Is there any department at Google I could contact directly as I don't seem to be getting anywhere? Lawyers say that the title is misleading and therefore Google could force an amended title or outright removal from the search listings...but they want to charge ??? for this!

I thought it would be simpler to simply raise the issue direct with someone at Google? Any ideas on where, or how? Or even if it would be successful?
 
@flyer85

There's not much you can do, based on my understanding of your situation. If your competitor were posting reviews on the property of Google - i.e. Google+ - then you'd have some recourse. But Google doesn't and won't do much policing of search results that it simply indexes.

For me, the question is: how prominent is the forum thread you mention? Is it right there on the first page when someone searches for your business by name? If so, maybe it's time to bite the bullet and get help from a lawyer. If not, it's hard for me to picture the thread being a great drag on your reputation - if it's just buried somewhere.
 
Hi there

thanks for the post.

It's right in position 2 at the moment, page 1!

As we're quite a new company still, and the forum is a powerful one in our sector, it's climbed to that pos'n very easily.
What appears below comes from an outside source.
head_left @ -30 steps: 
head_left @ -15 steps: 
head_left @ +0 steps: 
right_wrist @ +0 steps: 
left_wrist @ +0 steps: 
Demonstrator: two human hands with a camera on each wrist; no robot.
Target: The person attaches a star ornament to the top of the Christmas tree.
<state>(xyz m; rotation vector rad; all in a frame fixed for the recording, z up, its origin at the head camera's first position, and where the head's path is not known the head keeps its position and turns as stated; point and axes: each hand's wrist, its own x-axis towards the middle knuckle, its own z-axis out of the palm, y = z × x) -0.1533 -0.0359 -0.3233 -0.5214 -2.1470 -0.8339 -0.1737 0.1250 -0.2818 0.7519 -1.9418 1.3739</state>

The lawyers I have engaged so far suggest that Google may remove it since the title of the thread which implies "problems" in the company, is misleading.
 
The obvious answer is to figure out a way to move that site down in the search results. Make sure your site is ranking above it. Find additional review sites that rank well and be sure to have your customers start publishing reviews on some sites other then Google. As to how you go about moving the site down in the rankings, that's another story and I'd be interested in hearing about that.

You may consider starting another thread as it appears this thread is more about handling negative reviews left on Google vs. non-google websites. You may get a better response if you separate the thread.
 
We've received negative attack reviews from a competitor(s). They hit google, yelp, and yahoo local. They all came at about the same time and all had roughly the same message, though delivered by 3 different identities:

We couldn't pin the evidence but we responded more or less as follows.

A) We suspect this is an attack review planted by a competitor:
B) The reasons why
C) We did check about the identity of one of them and of course couldn't tie the review persona with a real person. We added that to the response.
D) In the case(s) we had we added some rebuttal in that negated the negative comments and invited customers to see for themselves.

We contacted the competitor. We let them know if they did this again they would take a "far worse hit"

It was several years ago. They haven't tried anything since.